* _The task_:
Output, word for word, the lines of this listing that fall between the line with "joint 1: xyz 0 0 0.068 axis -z" and the line with "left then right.", counting both of those lines, and no others.

* _Data excerpt_:
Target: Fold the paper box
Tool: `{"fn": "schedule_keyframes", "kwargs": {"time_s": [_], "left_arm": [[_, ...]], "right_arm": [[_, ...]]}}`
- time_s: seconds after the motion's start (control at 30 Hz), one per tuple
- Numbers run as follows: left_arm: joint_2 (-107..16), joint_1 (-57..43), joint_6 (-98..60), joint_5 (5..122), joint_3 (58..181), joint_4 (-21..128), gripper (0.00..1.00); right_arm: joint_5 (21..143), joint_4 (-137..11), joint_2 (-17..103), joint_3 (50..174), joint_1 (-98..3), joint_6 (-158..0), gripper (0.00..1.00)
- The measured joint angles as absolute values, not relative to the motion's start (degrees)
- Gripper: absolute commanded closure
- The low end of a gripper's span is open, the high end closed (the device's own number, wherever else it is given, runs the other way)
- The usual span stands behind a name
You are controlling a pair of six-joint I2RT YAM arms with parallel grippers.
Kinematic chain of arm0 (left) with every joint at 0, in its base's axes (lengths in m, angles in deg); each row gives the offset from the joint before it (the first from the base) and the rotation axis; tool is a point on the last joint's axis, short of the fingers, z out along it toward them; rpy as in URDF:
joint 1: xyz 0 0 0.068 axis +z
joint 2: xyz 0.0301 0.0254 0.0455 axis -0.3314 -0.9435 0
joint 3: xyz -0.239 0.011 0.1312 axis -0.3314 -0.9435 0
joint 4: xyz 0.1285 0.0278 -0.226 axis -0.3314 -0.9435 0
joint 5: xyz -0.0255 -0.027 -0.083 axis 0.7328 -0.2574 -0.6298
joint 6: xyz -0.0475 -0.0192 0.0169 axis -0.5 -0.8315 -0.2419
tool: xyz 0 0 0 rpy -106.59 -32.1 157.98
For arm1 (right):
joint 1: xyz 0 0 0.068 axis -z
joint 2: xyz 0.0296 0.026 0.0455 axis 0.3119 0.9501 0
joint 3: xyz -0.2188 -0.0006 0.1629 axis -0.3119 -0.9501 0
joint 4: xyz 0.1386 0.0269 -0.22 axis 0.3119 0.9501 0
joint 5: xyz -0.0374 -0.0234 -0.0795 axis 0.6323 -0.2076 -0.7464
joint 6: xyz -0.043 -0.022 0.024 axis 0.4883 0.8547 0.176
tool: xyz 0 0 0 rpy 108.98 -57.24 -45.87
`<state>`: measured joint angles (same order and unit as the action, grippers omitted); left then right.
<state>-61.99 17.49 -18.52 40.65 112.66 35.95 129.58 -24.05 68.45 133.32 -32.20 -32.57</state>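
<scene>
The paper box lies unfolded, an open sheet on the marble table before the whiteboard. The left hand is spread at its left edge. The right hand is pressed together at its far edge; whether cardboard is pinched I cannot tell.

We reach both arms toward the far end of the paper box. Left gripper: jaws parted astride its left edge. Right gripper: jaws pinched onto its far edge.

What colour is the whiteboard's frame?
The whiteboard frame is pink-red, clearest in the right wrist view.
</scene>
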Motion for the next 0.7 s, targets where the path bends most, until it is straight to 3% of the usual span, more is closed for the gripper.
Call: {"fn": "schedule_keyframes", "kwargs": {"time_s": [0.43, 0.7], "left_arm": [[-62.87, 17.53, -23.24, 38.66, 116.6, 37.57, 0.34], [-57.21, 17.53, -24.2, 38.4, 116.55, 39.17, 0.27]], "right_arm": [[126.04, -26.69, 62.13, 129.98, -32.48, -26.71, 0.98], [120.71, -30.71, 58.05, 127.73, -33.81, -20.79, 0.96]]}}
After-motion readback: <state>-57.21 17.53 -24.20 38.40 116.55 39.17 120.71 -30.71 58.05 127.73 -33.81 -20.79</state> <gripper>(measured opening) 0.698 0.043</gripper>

* _Response for this exercise_:
joint 1: xyz 0 0 0.068 axis -z
joint 2: xyz 0.0296 0.026 0.0455 axis 0.3119 0.9501 0
joint 3: xyz -0.2188 -0.0006 0.1629 axis -0.3119 -0.9501 0
joint 4: xyz 0.1386 0.0269 -0.22 axis 0.3119 0.9501 0
joint 5: xyz -0.0374 -0.0234 -0.0795 axis 0.6323 -0.2076 -0.7464
joint 6: xyz -0.043 -0.022 0.024 axis 0.4883 0.8547 0.176
tool: xyz 0 0 0 rpy 108.98 -57.24 -45.87
`<state>`: measured joint angles (same order and unit as the action, grippers omitted); left then right.

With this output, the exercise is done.